*What the task requires*.
At the line with "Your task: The", start copying; carry on through the last line of the material below, exactly as written, and stop there.

*Given entries*.
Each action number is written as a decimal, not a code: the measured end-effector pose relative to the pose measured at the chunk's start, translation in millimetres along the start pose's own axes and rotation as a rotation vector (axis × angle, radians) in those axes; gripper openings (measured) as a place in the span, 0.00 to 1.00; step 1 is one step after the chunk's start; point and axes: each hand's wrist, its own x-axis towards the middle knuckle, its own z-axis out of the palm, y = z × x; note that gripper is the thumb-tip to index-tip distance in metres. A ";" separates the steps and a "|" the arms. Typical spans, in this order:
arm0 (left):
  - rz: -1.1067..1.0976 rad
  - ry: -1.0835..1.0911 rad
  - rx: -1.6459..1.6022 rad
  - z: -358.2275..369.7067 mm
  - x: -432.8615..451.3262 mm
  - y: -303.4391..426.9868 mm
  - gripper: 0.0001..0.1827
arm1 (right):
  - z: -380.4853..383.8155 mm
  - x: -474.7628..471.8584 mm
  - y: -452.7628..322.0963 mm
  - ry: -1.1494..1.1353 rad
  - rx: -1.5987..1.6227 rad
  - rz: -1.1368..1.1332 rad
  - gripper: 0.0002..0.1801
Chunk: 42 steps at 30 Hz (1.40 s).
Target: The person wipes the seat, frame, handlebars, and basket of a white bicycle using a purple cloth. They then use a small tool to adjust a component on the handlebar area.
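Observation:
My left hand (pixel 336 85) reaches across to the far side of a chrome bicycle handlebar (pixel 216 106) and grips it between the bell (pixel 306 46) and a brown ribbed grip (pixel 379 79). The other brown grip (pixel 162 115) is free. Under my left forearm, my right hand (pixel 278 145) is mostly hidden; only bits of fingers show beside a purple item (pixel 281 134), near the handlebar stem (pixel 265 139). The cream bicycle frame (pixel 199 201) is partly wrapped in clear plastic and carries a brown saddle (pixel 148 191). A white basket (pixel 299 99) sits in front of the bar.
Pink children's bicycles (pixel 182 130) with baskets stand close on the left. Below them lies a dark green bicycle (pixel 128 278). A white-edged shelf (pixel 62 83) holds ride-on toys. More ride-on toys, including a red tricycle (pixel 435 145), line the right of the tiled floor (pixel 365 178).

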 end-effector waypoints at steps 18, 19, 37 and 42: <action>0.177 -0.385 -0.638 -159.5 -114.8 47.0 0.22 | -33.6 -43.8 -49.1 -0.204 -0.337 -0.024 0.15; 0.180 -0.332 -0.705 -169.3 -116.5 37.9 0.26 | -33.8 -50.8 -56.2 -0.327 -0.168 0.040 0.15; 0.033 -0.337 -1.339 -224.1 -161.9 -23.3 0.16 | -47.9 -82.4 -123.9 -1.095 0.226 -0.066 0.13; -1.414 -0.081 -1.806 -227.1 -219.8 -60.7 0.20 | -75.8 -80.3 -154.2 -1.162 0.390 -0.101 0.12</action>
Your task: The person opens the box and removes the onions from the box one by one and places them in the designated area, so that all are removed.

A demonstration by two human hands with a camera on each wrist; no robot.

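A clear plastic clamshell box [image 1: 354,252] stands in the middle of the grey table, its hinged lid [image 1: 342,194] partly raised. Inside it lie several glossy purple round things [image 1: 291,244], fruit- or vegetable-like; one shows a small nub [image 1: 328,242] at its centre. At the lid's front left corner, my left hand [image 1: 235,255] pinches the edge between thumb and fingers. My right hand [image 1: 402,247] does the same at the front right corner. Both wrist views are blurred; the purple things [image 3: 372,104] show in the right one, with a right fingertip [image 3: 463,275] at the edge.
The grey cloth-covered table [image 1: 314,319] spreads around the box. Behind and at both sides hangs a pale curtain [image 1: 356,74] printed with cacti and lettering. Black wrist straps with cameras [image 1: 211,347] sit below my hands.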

*Output for this task*.
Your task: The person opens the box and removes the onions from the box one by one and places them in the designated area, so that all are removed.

A demonstration by two human hands with a camera on each wrist; no robot.

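A clear plastic clamshell box [image 1: 354,252] stands in the middle of the grey table, its hinged lid [image 1: 342,194] partly raised. Inside it lie several glossy purple round things [image 1: 291,244], fruit- or vegetable-like; one shows a small nub [image 1: 328,242] at its centre. At the lid's front left corner, my left hand [image 1: 235,255] pinches the edge between thumb and fingers. My right hand [image 1: 402,247] does the same at the front right corner. Both wrist views are blurred; the purple things [image 3: 372,104] show in the right one, with a right fingertip [image 3: 463,275] at the edge.
The grey cloth-covered table [image 1: 314,319] spreads around the box. Behind and at both sides hangs a pale curtain [image 1: 356,74] printed with cacti and lettering. Black wrist straps with cameras [image 1: 211,347] sit below my hands.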

With that, the output is done.